> _Task_: What is the number of lines in this listing that include the string "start"? Answer with that number by itself.

> _Data extract_:
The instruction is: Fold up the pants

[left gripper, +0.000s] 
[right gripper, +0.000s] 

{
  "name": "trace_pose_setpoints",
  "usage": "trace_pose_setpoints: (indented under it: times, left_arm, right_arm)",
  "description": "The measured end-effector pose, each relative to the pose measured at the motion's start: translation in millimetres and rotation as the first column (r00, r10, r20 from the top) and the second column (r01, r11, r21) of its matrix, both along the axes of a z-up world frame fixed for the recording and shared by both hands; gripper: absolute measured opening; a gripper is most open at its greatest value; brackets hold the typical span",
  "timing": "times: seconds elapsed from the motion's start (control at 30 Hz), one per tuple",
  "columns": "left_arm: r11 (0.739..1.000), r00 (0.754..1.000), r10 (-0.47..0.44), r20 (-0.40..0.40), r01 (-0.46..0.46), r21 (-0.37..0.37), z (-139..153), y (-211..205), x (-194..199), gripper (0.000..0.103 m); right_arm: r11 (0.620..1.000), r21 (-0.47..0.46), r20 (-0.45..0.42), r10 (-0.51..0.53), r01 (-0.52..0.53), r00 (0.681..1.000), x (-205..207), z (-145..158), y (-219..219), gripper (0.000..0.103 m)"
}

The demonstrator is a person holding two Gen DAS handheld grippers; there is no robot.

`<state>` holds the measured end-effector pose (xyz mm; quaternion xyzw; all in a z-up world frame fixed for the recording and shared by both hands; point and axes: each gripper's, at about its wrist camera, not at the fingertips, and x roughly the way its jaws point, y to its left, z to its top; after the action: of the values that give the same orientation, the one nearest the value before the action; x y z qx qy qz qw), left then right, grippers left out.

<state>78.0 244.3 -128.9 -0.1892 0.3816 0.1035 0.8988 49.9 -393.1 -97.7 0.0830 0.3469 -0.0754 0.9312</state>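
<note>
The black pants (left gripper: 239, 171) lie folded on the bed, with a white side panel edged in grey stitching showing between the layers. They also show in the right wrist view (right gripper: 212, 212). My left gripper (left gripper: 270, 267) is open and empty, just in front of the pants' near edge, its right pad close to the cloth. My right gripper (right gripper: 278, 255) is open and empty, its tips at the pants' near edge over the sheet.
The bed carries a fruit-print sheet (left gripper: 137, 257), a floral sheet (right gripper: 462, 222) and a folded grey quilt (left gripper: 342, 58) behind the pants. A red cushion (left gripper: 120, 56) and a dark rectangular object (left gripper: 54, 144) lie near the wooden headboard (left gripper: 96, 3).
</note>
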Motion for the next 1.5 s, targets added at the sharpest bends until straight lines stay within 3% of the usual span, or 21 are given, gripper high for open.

> _Solution for this exercise_: 2